Our last post in this series discussed Medicare Accountable Care Organizations (ACOs), which are organized systems of care delivery that reward providers for delivering high quality, cost effective care and better coordinating patient care needs. In our recent report, BPC offered a strategy for strengthening the current Medicare ACO project (the Medicare Shared Savings Program or “MSSP”) and engaging patients and providers in ACO formation and growth. To ensure high quality care and control high and rising spending across the entire health care system, BPC hopes to encourage all providers and payers to move toward organized systems of payment and delivery that are accountable for outcomes and value. Over time, organized systems of care will replace the dominant model of health care delivery and payment – fee-for-service.

Fee-for-service reimbursement does not encourage providers to communicate and collaborate when they deliver care to patients. BPC’s report on health care cost drivers noted that fee-for-service reimbursement can encourage fragmentation in care delivery and drive up overall health spending. Fragmentation in care occurs when providers fail to share important information about patient health needs or status. This can lead to a variety of consequences that increase medical costs without helping patients, such as unnecessary spending on multiple, costly imaging tests. Fragmentation can also contribute to preventable medical errors that jeopardize patient safety, such as health care acquired infections. The solution to fragmented care is coordination and payment systems that are set up to reward providers for working together.

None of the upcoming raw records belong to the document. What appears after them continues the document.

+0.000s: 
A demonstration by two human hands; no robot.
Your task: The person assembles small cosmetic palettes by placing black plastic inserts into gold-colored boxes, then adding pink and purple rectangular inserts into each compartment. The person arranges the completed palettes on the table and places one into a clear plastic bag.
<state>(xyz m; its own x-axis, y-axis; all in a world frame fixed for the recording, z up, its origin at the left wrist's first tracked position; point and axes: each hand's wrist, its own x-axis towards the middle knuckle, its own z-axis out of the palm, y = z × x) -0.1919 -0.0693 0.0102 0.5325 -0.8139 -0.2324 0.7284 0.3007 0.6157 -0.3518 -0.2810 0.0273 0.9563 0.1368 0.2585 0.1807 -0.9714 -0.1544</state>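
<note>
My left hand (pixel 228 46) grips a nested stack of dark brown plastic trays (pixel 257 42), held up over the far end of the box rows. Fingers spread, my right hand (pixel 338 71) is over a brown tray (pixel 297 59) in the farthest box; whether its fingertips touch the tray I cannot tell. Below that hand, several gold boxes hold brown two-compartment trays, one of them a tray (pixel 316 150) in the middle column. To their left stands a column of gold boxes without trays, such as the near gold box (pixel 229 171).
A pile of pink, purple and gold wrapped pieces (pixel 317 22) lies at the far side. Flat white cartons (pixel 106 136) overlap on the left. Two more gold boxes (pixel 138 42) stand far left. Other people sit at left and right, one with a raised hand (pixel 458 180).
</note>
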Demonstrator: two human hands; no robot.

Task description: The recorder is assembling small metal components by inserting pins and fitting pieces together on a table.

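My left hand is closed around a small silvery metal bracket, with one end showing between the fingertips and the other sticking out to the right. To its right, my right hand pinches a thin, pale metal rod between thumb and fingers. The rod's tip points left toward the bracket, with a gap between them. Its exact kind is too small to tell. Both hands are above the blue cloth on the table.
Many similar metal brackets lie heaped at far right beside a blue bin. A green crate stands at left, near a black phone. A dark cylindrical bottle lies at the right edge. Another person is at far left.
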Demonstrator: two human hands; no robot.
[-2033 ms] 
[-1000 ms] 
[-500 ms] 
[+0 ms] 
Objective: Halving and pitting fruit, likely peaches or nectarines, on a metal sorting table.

While greater financial and clinical integration of providers can bring about higher quality care at a lower overall cost, increasing provider consolidation does pose certain risks. Growing consolidation has been an ongoing trend in the current health care landscape, much of it unrelated to payment and delivery system reforms as part of a transition from fee-for-service and toward more coordinated and accountable care models. For example, the chart below from the New England Journal of Medicine illustrates the increasing trend of hospitals acquiring physician practices. Additionally, insurers interested in ensuring access to primary care services for their members and more directly controlling delivery costs are increasingly acquiring physician practices.

Percentages of U.S. Physician Practices Owned by Physicians and by Hospitals, 2002–2008

Physician Practices Ownership

Source: Kocher R and Sahni NR. Hospitals’ Race to Employ Physicians — The Logic behind a Money-Losing Proposition. N Engl J Med 2011; 364:1790-1793 May 12, 2011; Data from the Physician Compensation and Production Survey, Medical Group Management Association, 2003–2009.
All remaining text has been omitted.